ACTIVITY = Return every line from the one with "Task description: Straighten" through the one with "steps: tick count", inclusive, exactly as it appears below.
____ EXERCISE DATA
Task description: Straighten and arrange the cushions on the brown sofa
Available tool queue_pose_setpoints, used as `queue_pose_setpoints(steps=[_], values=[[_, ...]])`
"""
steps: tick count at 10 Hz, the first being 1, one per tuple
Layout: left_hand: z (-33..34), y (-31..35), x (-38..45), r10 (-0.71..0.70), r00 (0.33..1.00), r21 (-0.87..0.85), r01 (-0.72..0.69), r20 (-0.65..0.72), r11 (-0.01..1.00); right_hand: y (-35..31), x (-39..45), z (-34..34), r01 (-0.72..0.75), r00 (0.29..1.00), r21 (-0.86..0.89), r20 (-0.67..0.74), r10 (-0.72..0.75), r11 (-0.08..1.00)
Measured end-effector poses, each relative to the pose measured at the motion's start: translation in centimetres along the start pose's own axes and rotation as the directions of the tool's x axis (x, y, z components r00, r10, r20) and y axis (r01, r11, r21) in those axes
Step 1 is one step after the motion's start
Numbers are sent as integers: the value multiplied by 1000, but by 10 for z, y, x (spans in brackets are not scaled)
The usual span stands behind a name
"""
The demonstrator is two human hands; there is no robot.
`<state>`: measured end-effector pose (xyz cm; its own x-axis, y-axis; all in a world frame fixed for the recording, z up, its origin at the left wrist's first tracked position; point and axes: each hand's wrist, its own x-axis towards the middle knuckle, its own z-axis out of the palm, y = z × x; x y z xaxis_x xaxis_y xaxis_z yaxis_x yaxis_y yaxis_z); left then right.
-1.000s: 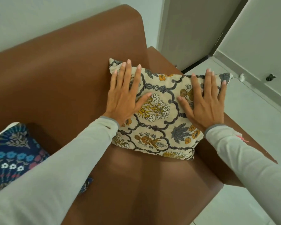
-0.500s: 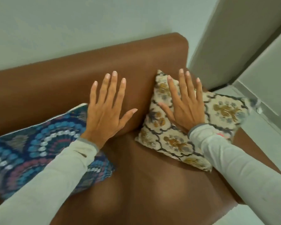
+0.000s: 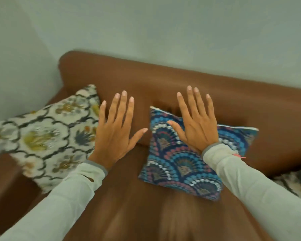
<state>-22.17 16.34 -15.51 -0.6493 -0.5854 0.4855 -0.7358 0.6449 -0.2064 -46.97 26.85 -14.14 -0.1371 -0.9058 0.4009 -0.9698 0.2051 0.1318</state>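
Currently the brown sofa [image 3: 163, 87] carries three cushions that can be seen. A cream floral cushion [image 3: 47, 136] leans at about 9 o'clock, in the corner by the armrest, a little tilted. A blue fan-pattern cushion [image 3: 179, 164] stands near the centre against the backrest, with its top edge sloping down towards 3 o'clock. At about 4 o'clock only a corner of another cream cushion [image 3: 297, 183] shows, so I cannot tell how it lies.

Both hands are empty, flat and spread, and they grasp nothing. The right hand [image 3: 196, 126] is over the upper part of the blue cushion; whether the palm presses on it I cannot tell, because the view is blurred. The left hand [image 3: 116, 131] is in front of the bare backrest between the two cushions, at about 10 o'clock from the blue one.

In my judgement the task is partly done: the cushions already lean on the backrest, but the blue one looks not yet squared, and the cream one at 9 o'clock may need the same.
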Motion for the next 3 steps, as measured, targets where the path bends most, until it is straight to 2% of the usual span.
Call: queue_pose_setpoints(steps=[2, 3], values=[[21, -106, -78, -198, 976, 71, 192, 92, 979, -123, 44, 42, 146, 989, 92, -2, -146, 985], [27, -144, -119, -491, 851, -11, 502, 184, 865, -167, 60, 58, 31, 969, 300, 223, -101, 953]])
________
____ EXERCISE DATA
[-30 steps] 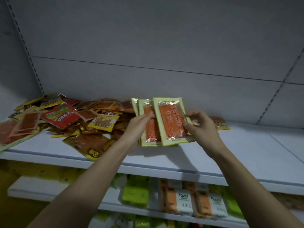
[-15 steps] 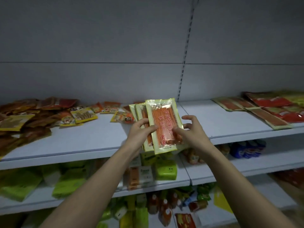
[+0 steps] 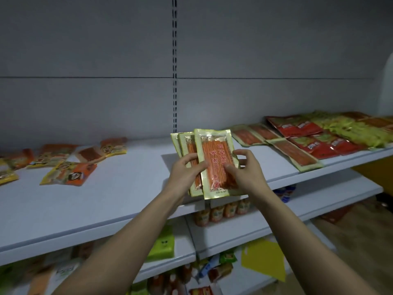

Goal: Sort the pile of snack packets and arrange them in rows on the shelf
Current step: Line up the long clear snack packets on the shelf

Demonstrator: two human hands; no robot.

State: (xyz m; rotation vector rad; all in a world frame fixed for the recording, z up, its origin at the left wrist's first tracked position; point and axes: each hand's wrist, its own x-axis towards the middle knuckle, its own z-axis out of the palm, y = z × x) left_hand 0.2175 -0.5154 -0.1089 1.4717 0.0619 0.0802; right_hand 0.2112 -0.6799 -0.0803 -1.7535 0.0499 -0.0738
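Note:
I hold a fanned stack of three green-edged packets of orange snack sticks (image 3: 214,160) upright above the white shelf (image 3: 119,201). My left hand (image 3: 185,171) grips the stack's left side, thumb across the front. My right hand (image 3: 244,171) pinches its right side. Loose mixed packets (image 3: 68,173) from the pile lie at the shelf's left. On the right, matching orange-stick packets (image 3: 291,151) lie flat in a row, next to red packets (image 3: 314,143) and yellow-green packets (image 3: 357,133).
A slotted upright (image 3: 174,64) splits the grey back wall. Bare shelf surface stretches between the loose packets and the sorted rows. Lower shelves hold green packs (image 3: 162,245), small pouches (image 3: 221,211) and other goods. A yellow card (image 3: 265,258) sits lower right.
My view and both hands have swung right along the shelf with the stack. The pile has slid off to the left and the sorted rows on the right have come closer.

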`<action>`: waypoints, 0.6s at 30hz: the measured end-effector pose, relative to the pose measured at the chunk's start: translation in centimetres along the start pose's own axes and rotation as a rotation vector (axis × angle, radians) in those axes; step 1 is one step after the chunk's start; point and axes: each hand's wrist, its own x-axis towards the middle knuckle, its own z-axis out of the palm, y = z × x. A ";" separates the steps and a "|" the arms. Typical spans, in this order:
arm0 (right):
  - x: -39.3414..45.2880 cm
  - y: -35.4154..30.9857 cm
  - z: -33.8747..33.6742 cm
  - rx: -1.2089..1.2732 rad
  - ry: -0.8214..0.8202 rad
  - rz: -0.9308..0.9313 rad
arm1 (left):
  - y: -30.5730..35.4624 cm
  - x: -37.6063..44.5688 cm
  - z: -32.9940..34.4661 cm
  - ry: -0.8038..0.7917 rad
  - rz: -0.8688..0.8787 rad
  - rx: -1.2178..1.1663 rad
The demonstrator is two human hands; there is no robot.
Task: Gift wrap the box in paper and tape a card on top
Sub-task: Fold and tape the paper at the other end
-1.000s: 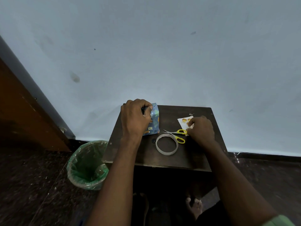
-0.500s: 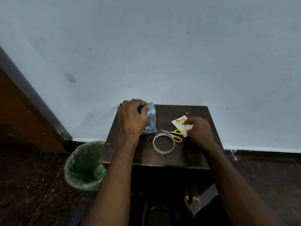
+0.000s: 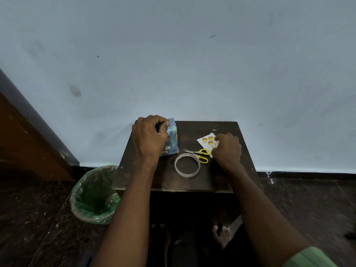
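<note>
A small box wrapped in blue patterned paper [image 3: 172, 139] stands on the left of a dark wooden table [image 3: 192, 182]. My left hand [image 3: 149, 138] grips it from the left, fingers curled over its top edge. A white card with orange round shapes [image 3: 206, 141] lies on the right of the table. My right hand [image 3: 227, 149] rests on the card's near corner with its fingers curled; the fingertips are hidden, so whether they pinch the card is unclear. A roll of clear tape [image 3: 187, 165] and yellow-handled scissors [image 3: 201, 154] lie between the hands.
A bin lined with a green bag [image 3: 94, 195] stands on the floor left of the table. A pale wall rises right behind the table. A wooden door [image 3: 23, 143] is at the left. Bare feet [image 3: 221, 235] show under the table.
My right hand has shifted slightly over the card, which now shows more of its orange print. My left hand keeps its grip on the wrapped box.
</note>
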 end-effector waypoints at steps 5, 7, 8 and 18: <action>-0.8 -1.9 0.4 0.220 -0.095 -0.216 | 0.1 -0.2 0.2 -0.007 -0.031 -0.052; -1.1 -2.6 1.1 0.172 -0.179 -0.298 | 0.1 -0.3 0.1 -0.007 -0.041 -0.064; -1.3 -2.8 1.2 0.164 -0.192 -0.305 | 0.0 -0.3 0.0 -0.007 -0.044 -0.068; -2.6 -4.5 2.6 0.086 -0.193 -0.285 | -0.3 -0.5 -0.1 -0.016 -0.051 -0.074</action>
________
ANSWER TO THIS PROBLEM =
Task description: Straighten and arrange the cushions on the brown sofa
Available tool queue_pose_setpoints, used as `queue_pose_setpoints(steps=[_], values=[[_, ...]])`
"""
steps: tick count at 10 Hz, the first being 1, one per tuple

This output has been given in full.